How risk assessment for UEBA (user entity behavior analytics) works is not unlike how humans assess risk in our surrounding environment. When in an unfamiliar setting, our brain constantly takes in data regarding objects, sound, temperature, etc. and weighs different sensory evidence against past learned patterns to determine if and what present risk is before us. A UEBA system works in a similar manner. Data from different log sources, such as Windows AD, VPN, database, badge, file, proxy, endpoints, etc. are ingested. Given these inputs and learned behaviors, how do we fuse the information to make up a final score for risk ranking?
Before we dive deeper, let me first share some general thoughts on the construction of security analytics systems to frame the question better. When I started working in the security field, my first instinct as a data scientist was to traditionally define some learning features which are generally continuous in values as inputs to an available machine learning algorithm (SVM, decision tree, and the like), to identify outliers or malicious entity sessions. But it soon became clear that such a conventional monolithic learning framework (Figure 1) has little chance for production success. First, security data is heterogeneous and we cannot expect all data sources to be available from the start for learning purposes. This makes construction of comprehensive features difficult, if possible at all. When a new data source is added, the need to re-train or re-tune the monolithic modeling makes it impractical for a production system. Second, the flexibility to quickly configure and deploy learning features is extremely important. It is impractical to re-learn a single-algorithm system every time new features are to be added. Third, even if it exists, an over-encompassing monolithic learning algorithm using a wide variety of data for malicious event detection tends to be a black-box approach. This goes against the must-have user requirement that output must be easily explained and interpreted.
So, it is not surprising that an effective security analytics system consists of statistical indicators or sensors that can be added to meet new data demands and are easy to interpret. As a result, instead of having an end-to-end monolithic framework, we have a collection of independent indicators. An explicit step is now needed to fuse the outputs together.

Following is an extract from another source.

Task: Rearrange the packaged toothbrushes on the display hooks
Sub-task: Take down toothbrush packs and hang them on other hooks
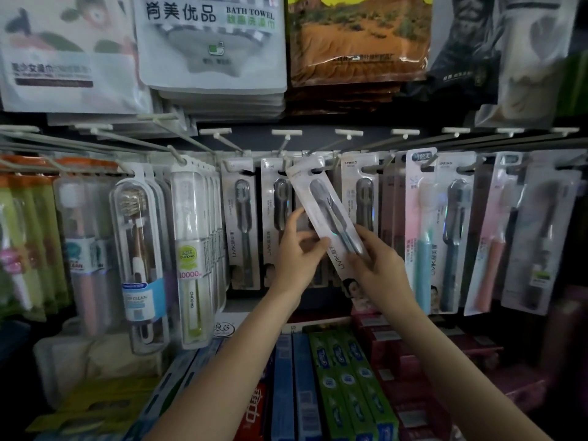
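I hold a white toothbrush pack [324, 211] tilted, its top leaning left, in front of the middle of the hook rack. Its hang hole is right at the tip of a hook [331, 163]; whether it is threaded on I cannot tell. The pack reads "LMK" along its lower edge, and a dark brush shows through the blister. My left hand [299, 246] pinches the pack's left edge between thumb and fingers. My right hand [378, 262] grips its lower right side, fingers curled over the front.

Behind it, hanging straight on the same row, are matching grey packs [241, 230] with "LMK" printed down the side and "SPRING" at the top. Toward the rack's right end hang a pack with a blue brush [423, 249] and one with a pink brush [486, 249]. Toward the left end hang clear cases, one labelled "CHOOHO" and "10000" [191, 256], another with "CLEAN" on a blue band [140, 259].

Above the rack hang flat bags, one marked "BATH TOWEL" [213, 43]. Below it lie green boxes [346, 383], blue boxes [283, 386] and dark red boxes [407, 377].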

Some indicators are based on statistical analysis for anomaly detection, e.g. whether a user accessed an asset abnormally. Some are simply based on facts; e.g. whether there is a malware alert found on an asset. Others involve machine learning such as detecting a DGA (Domain Generation Algorithm) domain by bigram modeling or neural network. A few others rely on context derived by machine learning to aid anomaly detection; e.g. selecting the best peer group via behavior analysis for peer analysis. These indicators are designed to be as statistically independent as possible. At Exabeam, there are more than a few hundred such indicators across a variety of data types, each carefully developed according to security expertise, data science, and field experience.
How do we now fuse these indicator outputs into a final session score? An obvious approach is to define an anchor score for each triggered indicator, or an anomaly, and then to sum up the scores from all the anomalies within a session. However, this simple approach is not optimal across different environments. On a global level, some indicators are prone to trigger more or less across user population (this can be due to environment-specific reasons) . On a local level, some indicators tend to trigger more for specific accounts; for example, first time access anomaly to an asset for a service account. Indicators with frequent triggers are less informative in the security context. A simple sum of triggered indicator scores for the final session scoring creates unnecessary score inflation, resulting in an increase of false positive rate and decrease in precision rate.

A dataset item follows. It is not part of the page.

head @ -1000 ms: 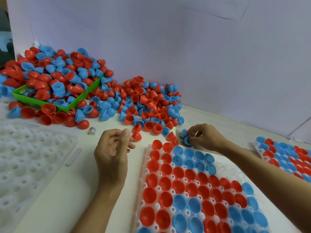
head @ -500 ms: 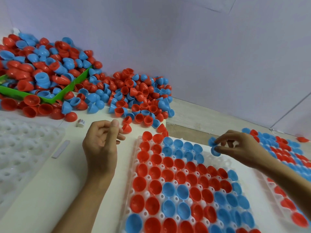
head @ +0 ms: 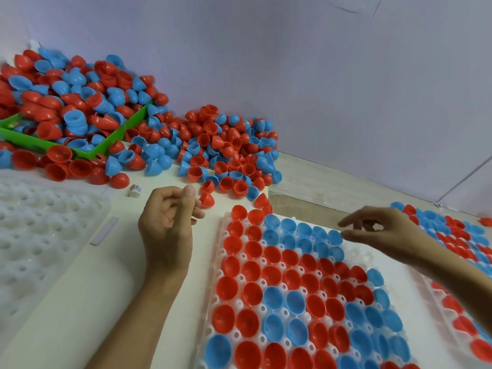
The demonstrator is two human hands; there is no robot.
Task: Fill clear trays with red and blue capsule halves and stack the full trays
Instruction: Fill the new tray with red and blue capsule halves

At Exabeam, an anomaly score is first adjusted dynamically based on a variety of factors from the behavior profiles. See Figure 2. One example is score adjustment for peer group-based indicators based on the degree of membership. Then we use a Bayesian method to reduce the false positives associated with indicators that trigger frequently. Individual risk scores are weighted according to the observed historical triggering frequencies in both global and user level, before we sum them up as a final session score. The Bayesian score modeling is trained periodically to capture the population’s and individual users’ dynamic anomaly-triggering behavior.
In summary, this example of a UEBA scoring system is both expert-driven and data-driven. Statistics, fact, or machine learning-based anomalies in a session initially have expert-assigned anchor scores. Each score is then calibrated depending on variety of data factors specific to that anomaly. Finally, Bayesian modeling is used to learn indicators’ triggering frequencies to enhance the precision of final output scores. This scoring process has performed well in the field, as It is also highly explainable for later investigation effort.
The mathematical details of various such calibrations are important and would be topics for future blogs.